EXERCISE PROMPT:
Set down the data below word for word, and leave the images aside.

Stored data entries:

+ + + +

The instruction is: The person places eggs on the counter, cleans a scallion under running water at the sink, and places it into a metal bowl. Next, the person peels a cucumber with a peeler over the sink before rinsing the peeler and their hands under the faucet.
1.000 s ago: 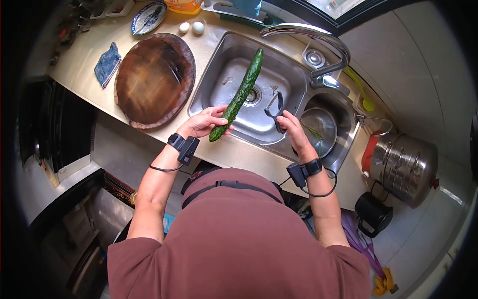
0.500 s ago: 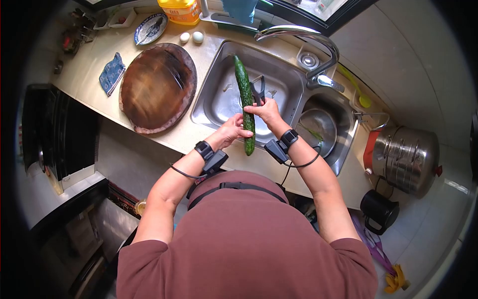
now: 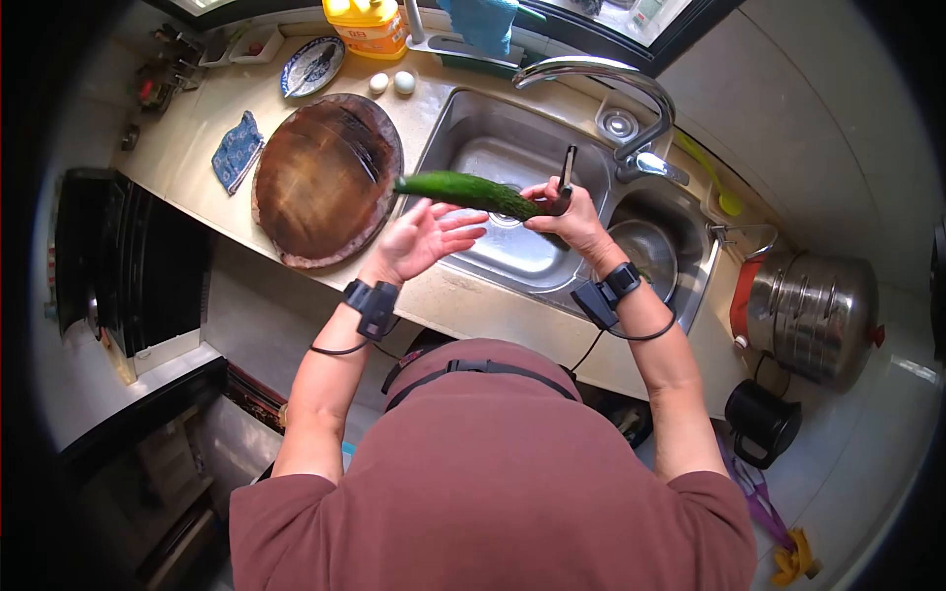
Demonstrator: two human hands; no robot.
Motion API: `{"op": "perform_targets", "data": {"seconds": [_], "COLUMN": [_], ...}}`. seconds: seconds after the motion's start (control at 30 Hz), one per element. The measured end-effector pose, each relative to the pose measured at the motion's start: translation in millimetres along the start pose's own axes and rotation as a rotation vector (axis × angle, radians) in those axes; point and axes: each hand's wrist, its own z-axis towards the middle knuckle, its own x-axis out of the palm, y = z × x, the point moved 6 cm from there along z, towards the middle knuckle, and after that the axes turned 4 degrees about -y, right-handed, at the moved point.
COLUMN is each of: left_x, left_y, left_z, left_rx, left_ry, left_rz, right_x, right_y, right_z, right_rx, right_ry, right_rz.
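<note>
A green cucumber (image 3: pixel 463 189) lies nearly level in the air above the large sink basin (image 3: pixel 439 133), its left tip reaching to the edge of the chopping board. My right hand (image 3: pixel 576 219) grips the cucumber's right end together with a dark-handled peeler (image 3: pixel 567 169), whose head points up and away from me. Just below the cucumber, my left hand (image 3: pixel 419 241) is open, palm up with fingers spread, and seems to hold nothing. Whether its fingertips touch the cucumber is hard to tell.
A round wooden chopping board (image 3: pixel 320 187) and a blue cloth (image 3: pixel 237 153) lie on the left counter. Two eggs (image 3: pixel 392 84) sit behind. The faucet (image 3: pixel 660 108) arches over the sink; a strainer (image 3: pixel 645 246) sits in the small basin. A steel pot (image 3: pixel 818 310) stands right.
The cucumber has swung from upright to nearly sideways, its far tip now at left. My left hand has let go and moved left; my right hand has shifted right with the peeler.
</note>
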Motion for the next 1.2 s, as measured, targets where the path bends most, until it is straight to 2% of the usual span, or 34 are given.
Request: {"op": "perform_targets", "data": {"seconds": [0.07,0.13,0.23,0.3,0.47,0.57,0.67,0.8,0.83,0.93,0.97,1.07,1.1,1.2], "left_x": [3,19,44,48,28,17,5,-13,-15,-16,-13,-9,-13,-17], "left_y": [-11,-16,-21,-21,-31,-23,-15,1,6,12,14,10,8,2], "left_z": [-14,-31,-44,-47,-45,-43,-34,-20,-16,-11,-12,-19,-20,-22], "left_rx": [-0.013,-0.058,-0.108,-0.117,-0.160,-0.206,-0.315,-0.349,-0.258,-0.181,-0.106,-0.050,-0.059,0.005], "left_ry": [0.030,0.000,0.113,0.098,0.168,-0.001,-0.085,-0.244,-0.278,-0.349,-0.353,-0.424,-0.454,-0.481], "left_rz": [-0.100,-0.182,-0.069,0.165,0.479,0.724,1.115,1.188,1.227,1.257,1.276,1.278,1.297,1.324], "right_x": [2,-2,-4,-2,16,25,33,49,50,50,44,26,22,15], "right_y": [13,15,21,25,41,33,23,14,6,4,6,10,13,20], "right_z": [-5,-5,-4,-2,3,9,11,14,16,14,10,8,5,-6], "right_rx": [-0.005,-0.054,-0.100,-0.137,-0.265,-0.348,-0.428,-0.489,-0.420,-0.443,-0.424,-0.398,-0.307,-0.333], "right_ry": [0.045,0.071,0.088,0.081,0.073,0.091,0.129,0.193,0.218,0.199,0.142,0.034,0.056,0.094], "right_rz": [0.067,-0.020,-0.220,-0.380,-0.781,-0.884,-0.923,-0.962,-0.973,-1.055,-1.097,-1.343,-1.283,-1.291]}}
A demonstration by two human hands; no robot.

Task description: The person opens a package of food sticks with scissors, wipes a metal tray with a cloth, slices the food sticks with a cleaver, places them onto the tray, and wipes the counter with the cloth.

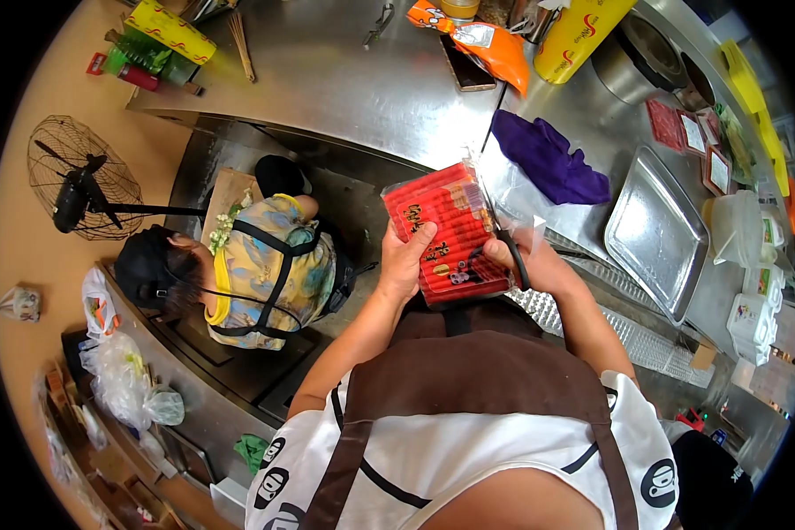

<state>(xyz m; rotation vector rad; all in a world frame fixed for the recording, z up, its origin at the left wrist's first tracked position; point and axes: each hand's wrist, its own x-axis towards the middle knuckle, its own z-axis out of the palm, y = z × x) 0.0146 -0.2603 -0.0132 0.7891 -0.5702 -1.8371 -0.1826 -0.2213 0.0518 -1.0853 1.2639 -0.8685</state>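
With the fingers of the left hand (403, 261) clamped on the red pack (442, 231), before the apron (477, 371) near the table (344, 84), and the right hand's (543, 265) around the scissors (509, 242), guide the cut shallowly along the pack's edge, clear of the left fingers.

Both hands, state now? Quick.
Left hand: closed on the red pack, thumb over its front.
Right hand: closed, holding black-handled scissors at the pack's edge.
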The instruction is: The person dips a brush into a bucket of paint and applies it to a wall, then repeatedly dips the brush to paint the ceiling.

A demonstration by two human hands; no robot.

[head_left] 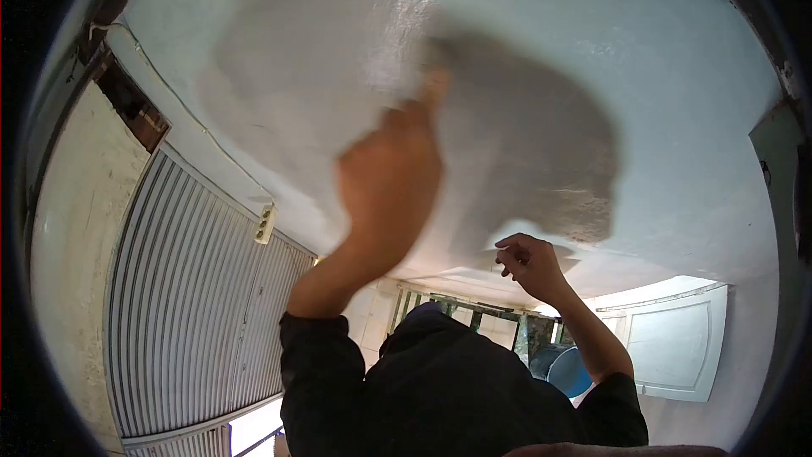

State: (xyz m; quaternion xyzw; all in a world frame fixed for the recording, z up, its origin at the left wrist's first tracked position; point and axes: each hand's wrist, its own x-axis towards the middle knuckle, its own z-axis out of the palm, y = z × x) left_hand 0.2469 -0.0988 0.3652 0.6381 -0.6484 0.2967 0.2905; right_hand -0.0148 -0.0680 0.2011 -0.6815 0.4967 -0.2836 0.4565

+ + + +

ANSWER SECTION:
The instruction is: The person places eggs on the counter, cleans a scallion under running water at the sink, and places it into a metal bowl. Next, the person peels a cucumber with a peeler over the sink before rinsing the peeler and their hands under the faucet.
1.000 s ago: 
0.500 s ago: 
now: 
Demonstrator: two human hands; no robot.
Motion API: `{"op": "perform_targets", "data": {"seconds": [_], "COLUMN": [_], ...}}`. seconds: seconds after the motion's start (control at 30 Hz), one per element. The measured end-effector pose, each relative to the pose measured at the motion's start: translation in millimetres along the start pose's own axes and rotation as a rotation vector (axis × angle, radians) in those axes; point and axes: each hand's wrist, its own z-axis towards the middle knuckle, its own x-axis out of the palm, y = z × x, the point moved 6 cm from there along z, towards the middle knuckle, and after that the axes turned 4 degrees about -y, right-handed, at the moved point.
COLUMN is each of: left_x, left_y, left_z, left_rx, left_ry, left_rz, right_x, right_y, right_z, right_rx, right_ry, right_rz.
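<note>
A green cucumber (image 3: pixel 463 189) lies nearly level in the air above the large sink basin (image 3: pixel 439 133), its left tip reaching to the edge of the chopping board. My right hand (image 3: pixel 576 219) grips the cucumber's right end together with a dark-handled peeler (image 3: pixel 567 169), whose head points up and away from me. Just below the cucumber, my left hand (image 3: pixel 419 241) is open, palm up with fingers spread, and seems to hold nothing. Whether its fingertips touch the cucumber is hard to tell.
A round wooden chopping board (image 3: pixel 320 187) and a blue cloth (image 3: pixel 237 153) lie on the left counter. Two eggs (image 3: pixel 392 84) sit behind. The faucet (image 3: pixel 660 108) arches over the sink; a strainer (image 3: pixel 645 246) sits in the small basin. A steel pot (image 3: pixel 818 310) stands right.
The cucumber has swung from upright to nearly sideways, its far tip now at left. My left hand has let go and moved left; my right hand has shifted right with the peeler.
</note>
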Motion for the next 1.2 s, as measured, targets where the path bends most, until it is straight to 2% of the usual span, or 34 are given.
Request: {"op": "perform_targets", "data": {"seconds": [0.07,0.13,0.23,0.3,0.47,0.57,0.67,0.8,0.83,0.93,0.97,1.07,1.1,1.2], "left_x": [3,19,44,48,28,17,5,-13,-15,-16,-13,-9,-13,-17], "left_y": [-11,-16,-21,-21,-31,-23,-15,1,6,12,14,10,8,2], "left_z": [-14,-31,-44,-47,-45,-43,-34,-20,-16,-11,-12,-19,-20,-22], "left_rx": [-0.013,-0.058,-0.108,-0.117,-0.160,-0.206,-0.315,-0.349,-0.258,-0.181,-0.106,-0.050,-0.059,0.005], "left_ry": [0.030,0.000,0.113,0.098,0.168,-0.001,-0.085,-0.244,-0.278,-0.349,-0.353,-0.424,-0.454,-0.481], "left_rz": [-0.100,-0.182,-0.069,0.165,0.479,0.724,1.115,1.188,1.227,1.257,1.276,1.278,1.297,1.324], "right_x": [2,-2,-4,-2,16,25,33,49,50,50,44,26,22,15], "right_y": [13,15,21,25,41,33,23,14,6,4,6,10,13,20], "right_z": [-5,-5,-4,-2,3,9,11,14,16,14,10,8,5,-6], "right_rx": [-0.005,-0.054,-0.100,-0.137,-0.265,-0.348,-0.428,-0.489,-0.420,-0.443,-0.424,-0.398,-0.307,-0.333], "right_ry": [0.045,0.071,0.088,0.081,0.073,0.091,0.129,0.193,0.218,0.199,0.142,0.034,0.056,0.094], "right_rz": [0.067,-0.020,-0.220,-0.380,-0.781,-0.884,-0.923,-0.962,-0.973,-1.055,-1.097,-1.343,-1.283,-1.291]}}
A demonstration by two human hands; no robot.

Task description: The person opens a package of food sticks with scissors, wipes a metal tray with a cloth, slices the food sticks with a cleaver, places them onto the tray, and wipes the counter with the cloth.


<state>(xyz m; rotation vector rad; all in a world frame fixed for the recording, z up, its origin at the left wrist's first tracked position; point and axes: each hand's wrist, its own x-axis towards the middle knuckle, its own z-axis out of the palm, y = z × x) 0.0146 -0.2603 -0.0132 0.7891 -0.5702 -1.8371 -0.1826 -0.2213 0.0518 -1.0853 1.2639 -0.8685</state>
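With the fingers of the left hand (403, 261) clamped on the red pack (442, 231), before the apron (477, 371) near the table (344, 84), and the right hand's (543, 265) around the scissors (509, 242), guide the cut shallowly along the pack's edge, clear of the left fingers.

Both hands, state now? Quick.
Left hand: closed on the red pack, thumb over its front.
Right hand: closed, holding black-handled scissors at the pack's edge.
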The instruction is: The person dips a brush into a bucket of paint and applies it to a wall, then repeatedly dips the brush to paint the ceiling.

A demonstration by two human hands; no robot.

[head_left] 

State: (xyz m; quaternion xyzw; all in a world frame fixed for the recording, z up, its origin at the left wrist's first tracked position; point and axes: each hand's wrist, its own x-axis towards the middle knuckle, its own z-axis out of the palm, y = z × x) left_hand 0.2469 -0.0988 0.3652 0.6381 -0.6484 0.2967 0.2905; right_hand -0.0148 -0.0680 0.2011 -0.6815 0.4967 -0.2836 0.4565

Nothing more belongs to this exercise.